Never use suet for baked paste. It is only for dumplings and pot-pies. Bread dough, or any dough made with yeast, is not good when boiled, becoming tough and leathery, and being very unwholesome.

Except in very plain country places a fruit pie, with two crusts, (under and upper) is now seen but rarely. Meat pies, or birds, however, should have two crusts. The gravy is a great improvement to the under one. English people usually make their fruit pies with a top-crust only, putting a turned down tea-cup under the centre of the lid to collect the juice, (of course removing the cup when the pie is cut.) It is a good method in a country where the cost of flour is high.

Too much economy in the shortening will infallibly make the crust very poor, hard, heavy, and unwholesome. If you cannot afford dessert paste, do not attempt pies at all; but substitute a plain charlotte, or slices of bread and butter, covered with stewed fruit, sweetened, and laid in a deep dish.

COMMON FRUIT PIES.—

Make the paste as above. For baking, use only apples that are juicy, and rather sour. If green, stew them before they are put in the pie, and make them very sweet with brown sugar. Peaches should be peeled and quartered, leaving out the stones. Of cherries, take the large red juicy pie cherries. Black cherries, (when baked) go all to stones, and they are not worth the trouble of cooking, though very good when eaten from the trees. Currants must be carefully stripped from the stems, and made very sweet. Gooseberries must be "top and tailed," and require great sweetening; so do cranberries. Blackberries make good plain pies, and are very juicy if ripe. All pies should be well filled.

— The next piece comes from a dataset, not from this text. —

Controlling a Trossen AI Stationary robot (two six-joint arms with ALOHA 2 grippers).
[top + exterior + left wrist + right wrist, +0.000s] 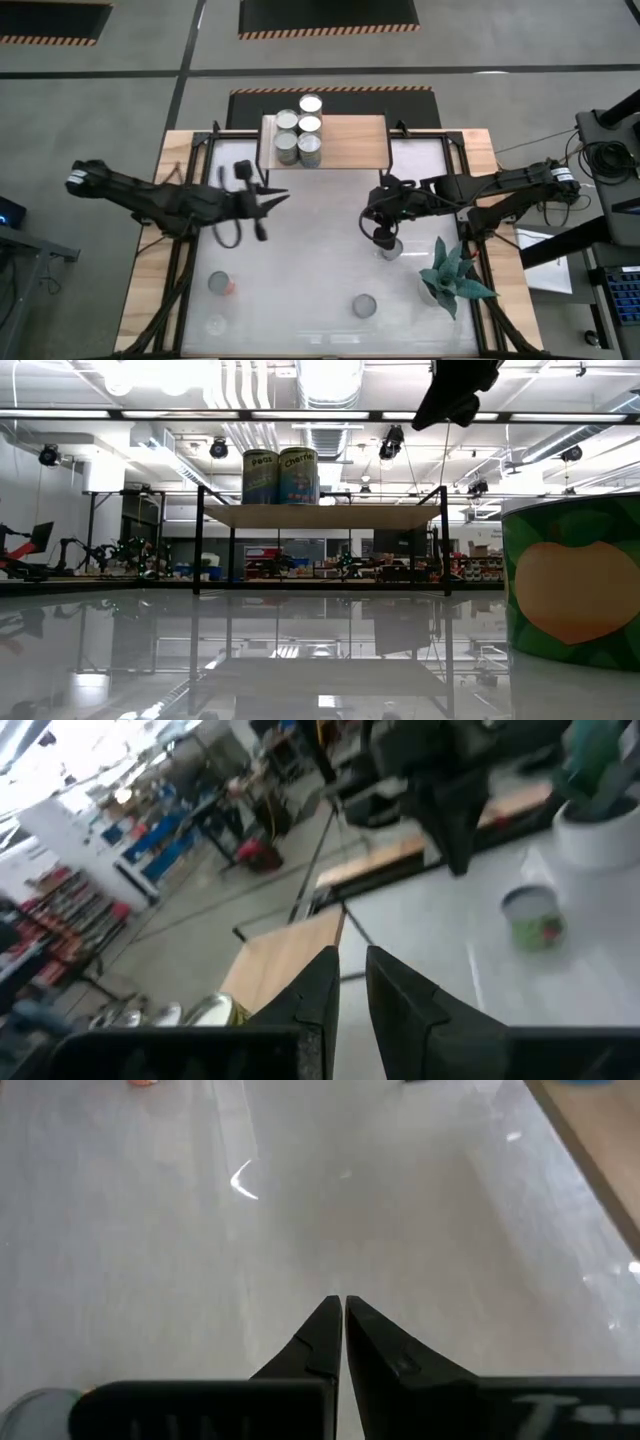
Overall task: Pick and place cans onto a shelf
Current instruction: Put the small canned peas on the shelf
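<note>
3 cans (363, 305) wait on the white table (300, 270) (1 just under the right gripper (384, 238), fingers shut, empty). The left gripper (275, 199), fingers nearly closed on nothing, hovers mid-table. Farther back, the shelf (350, 142) carries 5 cans (298, 135).

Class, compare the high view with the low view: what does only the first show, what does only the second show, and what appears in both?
Only the high view shows both arms over the white table, the left pincer and right pincer, the potted plant, and loose cans such as one near the front edge. Only the low view shows the printed labels on the shelved cans, the shelf's black legs, and the room behind. Both show the shelf with cans grouped on it.
</note>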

Pies may be made of ripe wild grapes, stewed in molasses or maple sugar.

EXCELLENT PLAIN PASTE.—

Sift into a deep pan a quart and a pint of the best superfine flour. Have ready (set on ice, and covered with a thick double cloth) a pound of the very best fresh butter. When you want to use it, cut it into four quarters. Cut one quarter into very little bits, and with a broad knife mix it well into the flour, adding, by degrees, a very little water, no more than half a tumbler. Some flour, however, requires more water than others. Avoid touching the dough with your hands, in case they should be warm. Take out the lump of dough, dredge it with flour, and lay it on your pasteboard. Keep on a plate near you a little extra flour for sprinkling and rolling. Roll out the sheet of dough very thin, having floured the rolling-pin to prevent its sticking. Place, with a knife, the second quarter of butter in little bits all over the sheet of paste, at equal distances. Then fold it square, (covering the butter with the corners of paste) dredge it, and roll it out again to receive the third quarter of butter. Repeat this again, till all the butter is in; always rolling very fast, and pressing on lightly. You will see, towards the last, the paste puffing into little blisters all over the surface; a sign of success. When the last layer of butter is all in, roll the whole into a large sheet; roll it round like a scroll, and put it away in a cold place, but not so cold as to freeze it, for it will then be spoiled. When you are ready for it bring it out, cut it down, and roll out each piece ready for use. There is no better family paste than this, for all sorts of pies; meat or bird pies, especially.